Apenas iluminada por un foco blindado muy alto, en esta especie de cámara de cemento hay varias personas, mujeres y hombres, algunos sentados con la espalda contra la pared, otros tendidos en el piso. Todos tienen la cabeza cubierta con paños sujetos alrededor del cuello. La mayoría lleva la ropa manchada de sangre y vómitos. Un hombre, en el rincón más alejado de la mirilla, solloza inconteniblemente, todo su cuerpo se conmueve.
Labastida observa el conjunto, los mira uno por uno, conoce cada historia pasada y cada futuro, sabe lo que ellos no saben de sí mismos. Intenta echar la mano al bolsillo de la camisa para sacar un cigarrillo y se da cuenta de que aún sostiene la servilleta de la cena. La arroja a un lado y busca el tabaco.

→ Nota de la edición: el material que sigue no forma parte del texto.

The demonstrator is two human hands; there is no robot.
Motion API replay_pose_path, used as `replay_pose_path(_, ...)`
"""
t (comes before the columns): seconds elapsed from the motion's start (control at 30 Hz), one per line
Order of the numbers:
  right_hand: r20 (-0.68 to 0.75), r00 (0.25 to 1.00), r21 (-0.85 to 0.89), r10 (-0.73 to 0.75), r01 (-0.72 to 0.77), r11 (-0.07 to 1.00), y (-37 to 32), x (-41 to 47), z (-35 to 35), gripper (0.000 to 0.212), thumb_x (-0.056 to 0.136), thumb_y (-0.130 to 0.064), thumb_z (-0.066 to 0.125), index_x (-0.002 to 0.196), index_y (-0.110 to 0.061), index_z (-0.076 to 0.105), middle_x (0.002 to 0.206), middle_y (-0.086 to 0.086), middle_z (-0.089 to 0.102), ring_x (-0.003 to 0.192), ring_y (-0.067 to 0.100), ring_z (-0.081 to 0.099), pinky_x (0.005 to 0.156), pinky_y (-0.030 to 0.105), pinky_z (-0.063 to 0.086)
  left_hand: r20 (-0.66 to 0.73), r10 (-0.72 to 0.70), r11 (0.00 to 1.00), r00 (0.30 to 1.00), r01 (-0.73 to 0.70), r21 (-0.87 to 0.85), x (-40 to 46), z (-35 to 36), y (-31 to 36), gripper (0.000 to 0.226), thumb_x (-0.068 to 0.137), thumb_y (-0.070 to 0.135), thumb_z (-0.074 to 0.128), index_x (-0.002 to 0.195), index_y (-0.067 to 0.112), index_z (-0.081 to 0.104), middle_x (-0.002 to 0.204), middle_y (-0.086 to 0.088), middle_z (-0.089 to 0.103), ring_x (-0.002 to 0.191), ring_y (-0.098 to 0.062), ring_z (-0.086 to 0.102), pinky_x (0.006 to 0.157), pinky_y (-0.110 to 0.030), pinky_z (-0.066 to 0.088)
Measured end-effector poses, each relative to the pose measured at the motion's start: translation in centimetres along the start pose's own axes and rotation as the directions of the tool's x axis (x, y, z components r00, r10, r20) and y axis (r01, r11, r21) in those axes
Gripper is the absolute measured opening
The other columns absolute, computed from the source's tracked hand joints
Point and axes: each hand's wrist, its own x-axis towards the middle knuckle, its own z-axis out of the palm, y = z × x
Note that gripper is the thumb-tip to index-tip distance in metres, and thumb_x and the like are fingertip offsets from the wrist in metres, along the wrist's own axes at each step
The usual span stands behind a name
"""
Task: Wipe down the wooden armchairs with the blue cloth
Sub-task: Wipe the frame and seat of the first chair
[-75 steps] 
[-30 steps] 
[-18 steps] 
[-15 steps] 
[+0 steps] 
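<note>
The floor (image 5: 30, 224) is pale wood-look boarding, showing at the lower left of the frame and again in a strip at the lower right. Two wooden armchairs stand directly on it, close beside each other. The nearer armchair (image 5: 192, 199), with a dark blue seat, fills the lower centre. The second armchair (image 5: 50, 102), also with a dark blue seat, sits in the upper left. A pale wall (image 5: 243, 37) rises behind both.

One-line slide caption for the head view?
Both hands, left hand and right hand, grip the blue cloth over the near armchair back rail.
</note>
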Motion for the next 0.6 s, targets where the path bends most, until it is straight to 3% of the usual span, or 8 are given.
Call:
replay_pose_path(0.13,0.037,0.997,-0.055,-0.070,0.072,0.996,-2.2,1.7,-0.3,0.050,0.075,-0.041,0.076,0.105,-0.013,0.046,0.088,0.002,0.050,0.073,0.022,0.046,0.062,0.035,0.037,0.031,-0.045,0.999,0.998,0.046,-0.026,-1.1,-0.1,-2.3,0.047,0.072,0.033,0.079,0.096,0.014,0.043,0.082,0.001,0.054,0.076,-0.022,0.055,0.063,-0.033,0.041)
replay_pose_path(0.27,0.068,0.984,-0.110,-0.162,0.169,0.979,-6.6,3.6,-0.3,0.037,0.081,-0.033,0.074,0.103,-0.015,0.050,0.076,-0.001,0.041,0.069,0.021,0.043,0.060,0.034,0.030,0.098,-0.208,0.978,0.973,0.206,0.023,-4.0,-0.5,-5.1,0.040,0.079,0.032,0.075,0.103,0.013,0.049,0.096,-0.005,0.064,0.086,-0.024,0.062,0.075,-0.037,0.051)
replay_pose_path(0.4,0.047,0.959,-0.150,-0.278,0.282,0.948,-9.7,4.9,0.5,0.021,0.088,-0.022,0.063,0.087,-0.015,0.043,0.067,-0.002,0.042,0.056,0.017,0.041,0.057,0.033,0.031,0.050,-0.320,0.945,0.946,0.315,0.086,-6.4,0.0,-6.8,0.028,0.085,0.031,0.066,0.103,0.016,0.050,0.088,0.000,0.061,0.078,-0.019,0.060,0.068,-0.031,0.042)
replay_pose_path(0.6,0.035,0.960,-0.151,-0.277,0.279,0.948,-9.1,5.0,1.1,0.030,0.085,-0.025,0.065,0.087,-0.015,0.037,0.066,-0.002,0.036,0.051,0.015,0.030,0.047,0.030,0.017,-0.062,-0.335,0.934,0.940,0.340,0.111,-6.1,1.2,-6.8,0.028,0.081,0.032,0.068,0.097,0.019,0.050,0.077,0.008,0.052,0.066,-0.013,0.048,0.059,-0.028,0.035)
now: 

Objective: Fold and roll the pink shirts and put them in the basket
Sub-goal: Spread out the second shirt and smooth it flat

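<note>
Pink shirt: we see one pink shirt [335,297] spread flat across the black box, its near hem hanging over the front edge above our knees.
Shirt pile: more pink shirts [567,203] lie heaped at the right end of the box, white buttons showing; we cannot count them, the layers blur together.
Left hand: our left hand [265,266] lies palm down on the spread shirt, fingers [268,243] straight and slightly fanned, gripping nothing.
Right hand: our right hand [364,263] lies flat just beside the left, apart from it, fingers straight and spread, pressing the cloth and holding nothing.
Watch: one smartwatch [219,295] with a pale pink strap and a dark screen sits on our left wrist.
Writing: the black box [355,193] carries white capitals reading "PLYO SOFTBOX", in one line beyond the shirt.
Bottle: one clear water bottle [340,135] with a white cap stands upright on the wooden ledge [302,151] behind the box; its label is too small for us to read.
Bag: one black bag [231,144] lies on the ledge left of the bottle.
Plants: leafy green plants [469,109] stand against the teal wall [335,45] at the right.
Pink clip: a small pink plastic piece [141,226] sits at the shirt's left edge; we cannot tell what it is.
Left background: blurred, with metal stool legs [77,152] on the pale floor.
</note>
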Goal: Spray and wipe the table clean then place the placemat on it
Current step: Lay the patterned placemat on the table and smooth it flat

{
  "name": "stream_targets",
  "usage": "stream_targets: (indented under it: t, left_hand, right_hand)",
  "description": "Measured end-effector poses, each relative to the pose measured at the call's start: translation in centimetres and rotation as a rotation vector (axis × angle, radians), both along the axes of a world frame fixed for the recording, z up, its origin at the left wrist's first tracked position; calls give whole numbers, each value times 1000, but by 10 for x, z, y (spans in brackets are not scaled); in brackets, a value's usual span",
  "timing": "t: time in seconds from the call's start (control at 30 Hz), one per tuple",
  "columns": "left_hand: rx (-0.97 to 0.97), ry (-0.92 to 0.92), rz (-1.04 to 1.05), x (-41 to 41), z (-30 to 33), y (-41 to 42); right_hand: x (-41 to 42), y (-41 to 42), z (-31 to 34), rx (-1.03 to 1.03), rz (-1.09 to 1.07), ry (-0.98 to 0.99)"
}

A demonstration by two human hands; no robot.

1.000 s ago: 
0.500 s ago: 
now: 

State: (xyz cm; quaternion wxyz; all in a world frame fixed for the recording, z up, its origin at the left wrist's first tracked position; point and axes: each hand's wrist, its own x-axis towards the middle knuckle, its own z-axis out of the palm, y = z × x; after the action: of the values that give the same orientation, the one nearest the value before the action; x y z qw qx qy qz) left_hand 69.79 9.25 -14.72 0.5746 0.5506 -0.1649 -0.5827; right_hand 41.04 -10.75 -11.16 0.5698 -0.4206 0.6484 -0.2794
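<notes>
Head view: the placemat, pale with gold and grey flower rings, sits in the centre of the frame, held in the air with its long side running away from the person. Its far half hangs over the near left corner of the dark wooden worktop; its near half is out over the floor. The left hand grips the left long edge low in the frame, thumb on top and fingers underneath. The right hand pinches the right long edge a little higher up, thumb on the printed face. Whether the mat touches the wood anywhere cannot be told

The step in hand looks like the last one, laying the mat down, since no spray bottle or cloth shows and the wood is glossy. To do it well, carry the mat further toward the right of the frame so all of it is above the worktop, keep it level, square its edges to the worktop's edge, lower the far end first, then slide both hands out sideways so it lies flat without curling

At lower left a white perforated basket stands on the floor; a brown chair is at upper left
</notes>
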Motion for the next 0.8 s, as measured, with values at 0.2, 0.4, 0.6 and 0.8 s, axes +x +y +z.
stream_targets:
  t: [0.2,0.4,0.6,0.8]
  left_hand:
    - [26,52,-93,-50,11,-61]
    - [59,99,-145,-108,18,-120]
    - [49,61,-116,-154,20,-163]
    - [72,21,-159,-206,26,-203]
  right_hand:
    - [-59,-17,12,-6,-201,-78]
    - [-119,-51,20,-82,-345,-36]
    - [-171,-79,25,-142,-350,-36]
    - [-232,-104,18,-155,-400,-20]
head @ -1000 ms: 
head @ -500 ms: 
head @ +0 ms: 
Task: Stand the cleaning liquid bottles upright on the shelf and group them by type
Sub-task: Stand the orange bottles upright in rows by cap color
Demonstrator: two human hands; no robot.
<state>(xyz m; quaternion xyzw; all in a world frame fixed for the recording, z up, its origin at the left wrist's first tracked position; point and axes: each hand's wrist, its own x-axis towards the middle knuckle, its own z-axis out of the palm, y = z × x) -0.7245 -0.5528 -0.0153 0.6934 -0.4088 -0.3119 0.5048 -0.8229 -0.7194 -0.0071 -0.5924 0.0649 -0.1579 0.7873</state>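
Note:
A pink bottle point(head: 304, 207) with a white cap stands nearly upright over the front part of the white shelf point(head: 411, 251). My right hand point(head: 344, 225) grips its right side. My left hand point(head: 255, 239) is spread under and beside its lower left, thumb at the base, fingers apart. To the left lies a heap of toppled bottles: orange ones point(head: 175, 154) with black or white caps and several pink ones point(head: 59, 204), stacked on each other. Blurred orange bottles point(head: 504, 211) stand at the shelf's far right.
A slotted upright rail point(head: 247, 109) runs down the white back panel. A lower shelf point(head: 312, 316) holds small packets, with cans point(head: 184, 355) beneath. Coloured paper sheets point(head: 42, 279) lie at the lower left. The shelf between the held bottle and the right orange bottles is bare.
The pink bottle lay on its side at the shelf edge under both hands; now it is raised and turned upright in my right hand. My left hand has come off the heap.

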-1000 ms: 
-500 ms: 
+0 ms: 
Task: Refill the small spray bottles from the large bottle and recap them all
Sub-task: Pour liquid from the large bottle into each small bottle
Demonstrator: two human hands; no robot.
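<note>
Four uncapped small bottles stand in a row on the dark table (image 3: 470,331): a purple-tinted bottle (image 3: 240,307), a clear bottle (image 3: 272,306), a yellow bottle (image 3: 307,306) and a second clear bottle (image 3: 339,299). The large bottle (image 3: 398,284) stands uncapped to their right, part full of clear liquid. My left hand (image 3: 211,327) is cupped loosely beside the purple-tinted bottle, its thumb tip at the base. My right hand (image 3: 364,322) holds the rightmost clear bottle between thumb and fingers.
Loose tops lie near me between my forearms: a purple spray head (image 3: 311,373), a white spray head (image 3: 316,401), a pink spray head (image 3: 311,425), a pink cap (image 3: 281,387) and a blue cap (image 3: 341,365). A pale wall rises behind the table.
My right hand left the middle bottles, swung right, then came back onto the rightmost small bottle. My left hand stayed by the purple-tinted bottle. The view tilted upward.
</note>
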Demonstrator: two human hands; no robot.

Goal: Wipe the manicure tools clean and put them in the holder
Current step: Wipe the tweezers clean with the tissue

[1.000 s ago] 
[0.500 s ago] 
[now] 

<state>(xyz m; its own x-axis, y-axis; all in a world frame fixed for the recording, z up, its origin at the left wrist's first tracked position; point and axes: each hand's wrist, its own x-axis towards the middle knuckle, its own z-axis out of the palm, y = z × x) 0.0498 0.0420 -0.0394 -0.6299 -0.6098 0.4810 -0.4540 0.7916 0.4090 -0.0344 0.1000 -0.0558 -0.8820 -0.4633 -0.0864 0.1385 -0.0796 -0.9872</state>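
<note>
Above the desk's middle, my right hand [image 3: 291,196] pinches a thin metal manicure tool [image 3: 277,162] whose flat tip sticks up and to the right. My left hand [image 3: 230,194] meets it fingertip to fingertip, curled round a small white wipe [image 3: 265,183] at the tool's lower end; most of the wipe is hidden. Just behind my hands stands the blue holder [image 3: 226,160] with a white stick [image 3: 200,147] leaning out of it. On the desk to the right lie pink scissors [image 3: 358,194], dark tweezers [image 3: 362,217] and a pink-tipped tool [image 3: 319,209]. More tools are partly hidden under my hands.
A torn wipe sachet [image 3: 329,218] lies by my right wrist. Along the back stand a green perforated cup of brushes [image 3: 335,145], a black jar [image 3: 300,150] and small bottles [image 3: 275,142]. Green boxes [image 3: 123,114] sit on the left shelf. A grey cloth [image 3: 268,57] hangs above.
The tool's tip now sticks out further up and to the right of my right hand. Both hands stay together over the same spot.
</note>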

Labastida entra en otra sala revestida de cemento. A un lado de la entrada, sobre un taburete bajo, hay un pasadiscos que suma sus estridencias al ruido general, que se apaga al cerrarse la puerta. En el centro, sobre una especie de mesa de autopsias, metálica y acanalada para el desagote de humores, hay un hombre tendido, encapuchado y desnudo. A la derecha, desde donde mira Labastida, hay un médico, que ausculta al yacente. A la izquierda, está el torturador, más irritado o descontrolado que de costumbre.
—Se quedó —dice el médico.
Labastida se acerca a la mesa y levanta la capucha. Unos centímetros, no necesita ver todo el rostro, sólo quiere asegurarse de la identidad del muerto.
—Retírese —ordena el capitán al médico—. Y vos —al torturador, señalando la radio—, apagá esa mierda y vení para acá.